In the 1980s, neoliberal policies enacted under Thatcher further transformed property into a profitable investment. Thatcher firmly drove the idea of family and property ownership, believing that anyone could earn enough to buy property through hard work and thrift. This marked the beginning of England's obsession with property ownership.

Most notably, the Housing Act of 1980 enacted Right to Buy - 5 million council homes across England and Wales (previously state-owned) would be made available for their tenants to purchase from the local authority. Tenants who had lived in their homes for a minimum of three years could buy at 33% discount of the market price and 44% discount for a flat. If one was a tenant for over 20 years they got a 50% discount.

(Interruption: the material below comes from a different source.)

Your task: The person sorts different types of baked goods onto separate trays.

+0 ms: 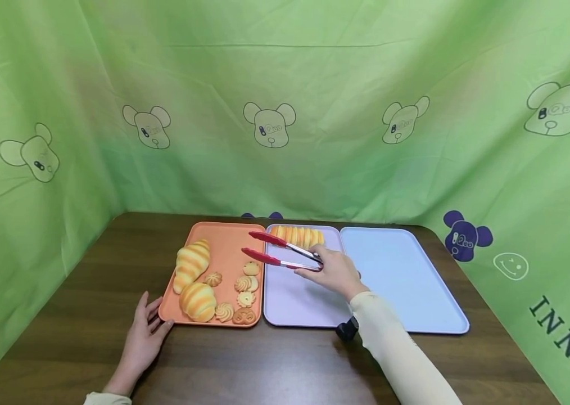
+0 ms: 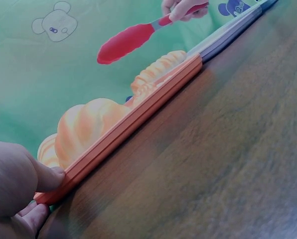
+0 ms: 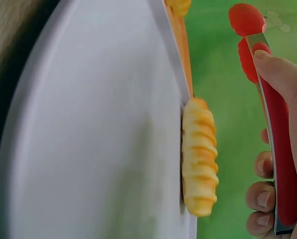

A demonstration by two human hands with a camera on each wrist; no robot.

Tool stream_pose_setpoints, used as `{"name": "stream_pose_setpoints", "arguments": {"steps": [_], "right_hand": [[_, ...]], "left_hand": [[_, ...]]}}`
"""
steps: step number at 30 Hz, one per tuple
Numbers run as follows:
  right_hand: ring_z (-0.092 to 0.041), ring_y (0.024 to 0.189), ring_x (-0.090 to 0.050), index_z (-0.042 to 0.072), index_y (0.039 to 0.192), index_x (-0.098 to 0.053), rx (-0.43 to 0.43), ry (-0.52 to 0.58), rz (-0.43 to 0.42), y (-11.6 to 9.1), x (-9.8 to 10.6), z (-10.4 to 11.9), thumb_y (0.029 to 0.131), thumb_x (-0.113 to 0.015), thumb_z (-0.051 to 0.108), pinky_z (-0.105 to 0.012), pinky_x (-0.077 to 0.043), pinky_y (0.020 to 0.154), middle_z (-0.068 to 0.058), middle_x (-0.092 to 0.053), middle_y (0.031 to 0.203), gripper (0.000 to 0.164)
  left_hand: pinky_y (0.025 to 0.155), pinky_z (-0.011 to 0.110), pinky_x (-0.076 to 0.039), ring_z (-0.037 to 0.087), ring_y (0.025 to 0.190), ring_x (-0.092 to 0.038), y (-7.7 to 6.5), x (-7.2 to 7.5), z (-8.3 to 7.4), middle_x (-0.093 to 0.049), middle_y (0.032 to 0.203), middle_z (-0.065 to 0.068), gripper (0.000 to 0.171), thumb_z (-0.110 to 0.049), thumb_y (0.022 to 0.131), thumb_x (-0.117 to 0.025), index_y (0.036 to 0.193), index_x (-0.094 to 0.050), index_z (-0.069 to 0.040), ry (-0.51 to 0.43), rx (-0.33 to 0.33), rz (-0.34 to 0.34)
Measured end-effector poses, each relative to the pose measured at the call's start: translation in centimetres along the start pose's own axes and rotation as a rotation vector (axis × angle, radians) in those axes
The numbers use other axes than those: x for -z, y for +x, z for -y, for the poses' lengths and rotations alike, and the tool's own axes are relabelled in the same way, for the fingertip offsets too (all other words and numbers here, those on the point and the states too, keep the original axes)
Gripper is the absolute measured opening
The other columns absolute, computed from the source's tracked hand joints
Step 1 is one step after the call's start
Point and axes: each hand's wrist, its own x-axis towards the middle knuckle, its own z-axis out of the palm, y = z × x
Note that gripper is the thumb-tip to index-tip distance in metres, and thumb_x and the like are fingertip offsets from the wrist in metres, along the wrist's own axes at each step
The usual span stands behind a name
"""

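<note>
Lying on the lilac tray [image 1: 295, 304], ridged bread [image 1: 306, 234] shows partly behind tongs [image 1: 274, 241].

We take this for a curtained-off booth, a small staged set: green cloth [image 1: 325, 73] printed with cartoon animal heads [image 1: 270, 125] hangs behind the far edge of the table [image 1: 244, 365] and beside its left and right edges, hiding the room beyond. Trays [image 1: 229, 242] lined up near the far edge, some bearing bread [image 1: 198, 302] or cookies [image 1: 246, 298], lend us a bakery-counter look; the wider building we cannot tell.
</note>
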Motion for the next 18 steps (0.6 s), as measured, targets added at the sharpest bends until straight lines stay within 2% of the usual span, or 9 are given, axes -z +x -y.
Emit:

Right To Buy was a defining characteristic of Thatcherism; Labour Party firmly opposed at first, noting that this policy would negatively impact poorer families and the homeless, but later ceased to oppose the policy.


The understanding of the land and its corresponding legislations of ownership is demonstrated in this section through time. The first instance illustrates a reciprocal relationship with the land having minimal human interventions. The enclosure times fragmented the land into parcels for private use, with landlords owning everything above and beneath the soil. The industrial period exploits natural resources and the neoliberal property speculation led to drastic urbanisation.

Consequently, the current system of land ownership and management is opaque and unjust; as a result of continuous privatization and speculation, land and property prices have risen and access to land has diminished. England faces a shortage of affordable housing, rising property and land prices, food insecurity, and unsustainable industrial practices.